Vallomy ha concluso con l’augurio che non venga sparso più sangue in Italia e in nessun altro paese del mondo. Che nel mondo trionfi l’ideale che ci rende tutti fratelli; e che Iddio ci conceda tutto questo, presto.
Conclusa la cerimonia si è fatto ritorno nella sede del Gruppo, dove uno spiedo gigante girava lentamente emanando un appetitoso profumino.
Ci sono volute - ci spiegava il capocuoco Enrico Donadel e i suoi aiutanti Cenedese e Zoppas - ben otto ore per cuocerlo.
Il rancio, preparato per circa 600 persone, è stato ottimo e il servizio celere; mentre è stato animato dal parroco, che ha in- trattenuto e guidato i canti tra una portata e l’altra, e dagli interventi gioviali e spiritosi di Carlo Sala.
Era presente anche una rappresentanza del Gruppo di Ponte nelle Alpi, che è stato pubblicamente ringraziato per l’ospitalità offerta a un gruppo di escursionisti di Colfosco, l’estate scorsa.
Ad un certo momento è stato invitato ad intervenire l’on. Zambon, il quale ha ringraziato tutti i presenti, gli organizzatori, i fautori e i cuochi, ricordando in particolare gli esecutori dell’intera opera monumentale: Bruno Sala - che ha “battuto” il cappello alpino e l’aquila -, Salvatore Grillo - che ha fuso gli stemmi delle Brigate Alpine - e Giorgio Montesel che ha trasportato da lontano l’enorme masso.
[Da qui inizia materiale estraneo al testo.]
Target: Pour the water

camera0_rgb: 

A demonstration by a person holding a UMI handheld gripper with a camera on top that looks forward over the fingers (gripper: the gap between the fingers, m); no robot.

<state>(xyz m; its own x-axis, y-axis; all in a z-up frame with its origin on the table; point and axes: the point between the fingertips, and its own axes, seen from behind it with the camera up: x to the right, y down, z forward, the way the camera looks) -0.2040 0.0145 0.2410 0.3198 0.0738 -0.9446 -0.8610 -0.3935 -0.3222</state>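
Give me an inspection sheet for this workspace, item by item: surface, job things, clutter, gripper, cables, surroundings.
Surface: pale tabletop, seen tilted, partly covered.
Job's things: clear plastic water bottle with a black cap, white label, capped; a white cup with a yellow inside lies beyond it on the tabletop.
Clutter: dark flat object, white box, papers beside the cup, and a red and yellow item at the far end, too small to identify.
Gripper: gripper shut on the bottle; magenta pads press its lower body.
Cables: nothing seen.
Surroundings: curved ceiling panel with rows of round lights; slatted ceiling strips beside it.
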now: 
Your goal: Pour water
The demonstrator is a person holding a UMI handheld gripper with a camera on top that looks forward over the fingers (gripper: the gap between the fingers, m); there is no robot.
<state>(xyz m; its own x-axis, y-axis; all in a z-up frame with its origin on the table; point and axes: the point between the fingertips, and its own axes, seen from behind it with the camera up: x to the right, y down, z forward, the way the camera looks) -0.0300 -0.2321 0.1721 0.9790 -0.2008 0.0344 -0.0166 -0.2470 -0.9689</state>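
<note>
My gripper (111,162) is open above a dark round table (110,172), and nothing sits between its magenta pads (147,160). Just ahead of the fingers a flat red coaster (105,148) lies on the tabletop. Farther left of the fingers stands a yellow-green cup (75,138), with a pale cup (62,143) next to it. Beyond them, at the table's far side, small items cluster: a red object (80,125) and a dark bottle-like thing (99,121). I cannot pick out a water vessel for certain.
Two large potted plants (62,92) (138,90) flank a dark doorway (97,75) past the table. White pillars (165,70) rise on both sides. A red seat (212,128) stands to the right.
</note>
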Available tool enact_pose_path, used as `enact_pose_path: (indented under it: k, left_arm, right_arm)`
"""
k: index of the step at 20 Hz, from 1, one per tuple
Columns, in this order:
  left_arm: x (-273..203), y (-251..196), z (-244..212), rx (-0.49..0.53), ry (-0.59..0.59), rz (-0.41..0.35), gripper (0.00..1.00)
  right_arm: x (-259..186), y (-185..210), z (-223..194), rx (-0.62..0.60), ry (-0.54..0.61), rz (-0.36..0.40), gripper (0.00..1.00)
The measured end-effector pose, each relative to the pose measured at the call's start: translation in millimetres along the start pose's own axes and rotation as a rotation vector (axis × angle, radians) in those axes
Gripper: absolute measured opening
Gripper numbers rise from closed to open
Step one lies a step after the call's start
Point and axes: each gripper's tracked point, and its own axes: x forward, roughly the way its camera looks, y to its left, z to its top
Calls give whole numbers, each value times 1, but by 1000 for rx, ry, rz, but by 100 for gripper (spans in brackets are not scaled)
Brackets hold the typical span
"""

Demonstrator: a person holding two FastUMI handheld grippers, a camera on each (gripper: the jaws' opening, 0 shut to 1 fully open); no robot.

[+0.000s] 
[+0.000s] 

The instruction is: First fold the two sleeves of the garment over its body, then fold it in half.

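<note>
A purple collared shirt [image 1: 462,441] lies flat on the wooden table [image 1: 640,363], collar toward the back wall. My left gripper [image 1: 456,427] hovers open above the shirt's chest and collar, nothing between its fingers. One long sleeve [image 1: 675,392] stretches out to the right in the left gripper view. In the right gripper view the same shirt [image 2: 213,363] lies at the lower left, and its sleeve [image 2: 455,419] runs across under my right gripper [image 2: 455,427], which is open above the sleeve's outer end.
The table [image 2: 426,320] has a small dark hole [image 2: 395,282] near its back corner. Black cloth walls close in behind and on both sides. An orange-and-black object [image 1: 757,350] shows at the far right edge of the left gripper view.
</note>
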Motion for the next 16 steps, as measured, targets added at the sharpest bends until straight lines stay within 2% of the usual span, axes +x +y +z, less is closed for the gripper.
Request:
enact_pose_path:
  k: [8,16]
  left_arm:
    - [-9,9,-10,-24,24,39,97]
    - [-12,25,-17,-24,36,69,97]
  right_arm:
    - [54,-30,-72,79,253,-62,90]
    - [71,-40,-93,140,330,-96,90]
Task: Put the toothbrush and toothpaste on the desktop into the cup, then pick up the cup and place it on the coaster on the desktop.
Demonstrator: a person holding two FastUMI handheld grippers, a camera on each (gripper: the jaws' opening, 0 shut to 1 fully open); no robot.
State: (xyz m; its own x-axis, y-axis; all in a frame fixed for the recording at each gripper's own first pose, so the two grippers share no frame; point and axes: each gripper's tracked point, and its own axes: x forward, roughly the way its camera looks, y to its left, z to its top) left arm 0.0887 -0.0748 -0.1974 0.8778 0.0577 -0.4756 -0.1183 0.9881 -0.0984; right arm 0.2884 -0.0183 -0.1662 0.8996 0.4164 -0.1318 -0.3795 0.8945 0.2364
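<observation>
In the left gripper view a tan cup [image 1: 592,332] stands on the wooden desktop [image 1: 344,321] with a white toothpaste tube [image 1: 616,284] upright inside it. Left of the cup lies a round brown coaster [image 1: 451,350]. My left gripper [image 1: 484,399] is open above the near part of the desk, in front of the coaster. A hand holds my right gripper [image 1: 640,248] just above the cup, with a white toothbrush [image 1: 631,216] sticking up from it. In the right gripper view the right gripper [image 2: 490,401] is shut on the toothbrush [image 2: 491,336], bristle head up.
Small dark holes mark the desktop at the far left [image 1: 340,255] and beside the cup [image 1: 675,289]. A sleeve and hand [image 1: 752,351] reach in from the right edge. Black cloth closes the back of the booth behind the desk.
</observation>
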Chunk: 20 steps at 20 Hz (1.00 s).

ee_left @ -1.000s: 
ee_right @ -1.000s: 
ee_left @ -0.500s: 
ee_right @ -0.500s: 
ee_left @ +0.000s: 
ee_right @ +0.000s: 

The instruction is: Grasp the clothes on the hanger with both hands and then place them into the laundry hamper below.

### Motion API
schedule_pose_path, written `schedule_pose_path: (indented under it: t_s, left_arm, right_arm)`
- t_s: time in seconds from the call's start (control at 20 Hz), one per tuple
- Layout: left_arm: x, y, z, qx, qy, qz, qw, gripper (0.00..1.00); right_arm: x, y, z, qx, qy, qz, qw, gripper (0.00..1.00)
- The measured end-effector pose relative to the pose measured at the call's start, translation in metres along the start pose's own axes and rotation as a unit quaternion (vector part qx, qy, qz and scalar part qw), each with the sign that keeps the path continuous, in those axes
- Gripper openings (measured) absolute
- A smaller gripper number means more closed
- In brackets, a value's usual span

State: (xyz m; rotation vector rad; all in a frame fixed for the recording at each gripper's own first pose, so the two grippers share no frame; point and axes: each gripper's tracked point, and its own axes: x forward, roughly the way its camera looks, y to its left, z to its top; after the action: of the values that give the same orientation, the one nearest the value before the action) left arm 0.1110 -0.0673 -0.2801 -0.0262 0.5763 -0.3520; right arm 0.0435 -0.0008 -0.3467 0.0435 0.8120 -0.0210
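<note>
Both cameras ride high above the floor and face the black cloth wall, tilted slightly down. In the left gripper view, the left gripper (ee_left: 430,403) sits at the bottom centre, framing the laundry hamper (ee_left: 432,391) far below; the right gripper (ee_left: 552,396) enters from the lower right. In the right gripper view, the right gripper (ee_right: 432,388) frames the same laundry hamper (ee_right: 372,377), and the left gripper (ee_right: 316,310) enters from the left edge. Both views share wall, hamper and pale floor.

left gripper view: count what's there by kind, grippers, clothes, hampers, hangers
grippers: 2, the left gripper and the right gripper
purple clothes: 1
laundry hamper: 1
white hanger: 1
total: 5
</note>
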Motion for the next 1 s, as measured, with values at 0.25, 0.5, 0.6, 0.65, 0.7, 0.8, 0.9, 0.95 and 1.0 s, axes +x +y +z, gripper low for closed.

Tre artiglieri alpini, Livio Do- rigo, Tiberio Artuso e Guido Mazzoccato, gli unici tre veneti che ai tempi di naja, appartenevano alla 4° Batteria del Gruppo “Aosta”, si sono ritrovati dopo 33 anni, a Colfosco.
Il finale della festa ha seguito la consueta prassi, con canti, brindisi e tanta tanta allegria.
Un vivo ringraziamento va rivolto alla Brigata Alpina “Julia” per aver reso possibile la partecipazione della Fanfara, ciò è una riconferma dei cordiali ed amichevoli rapporti che esistono tra alpini in servizio ed alpini in congedo.
Il capogruppo Collotto rinnova la sua gratitudine alle autorità, alla Brigata “Julia”, e a tutti coloro che hanno voluto onorare la manifestazione.
Cosa possiamo aggiungere noi ad epilogo di questa manifestazione.
Possiamo solo dire che la celebrazione del 30° di fondazione del gruppo di Colfosco e la realizzazione del cippo-ricordo, sono state iniziative programmate da tempo ed inserite in un periodo non impegnato da altre manifestazioni, perchè le penne nere di Colfosco volevano ottenere un’adesione piena ed avere soddisfazione dei loro sforzi e dei loro sacrifici. Si può quindi affermare che il capogruppo Angelo Collotto, il geom. Gilberto Loschi e i loro collaboratori si possono ritenere appagati.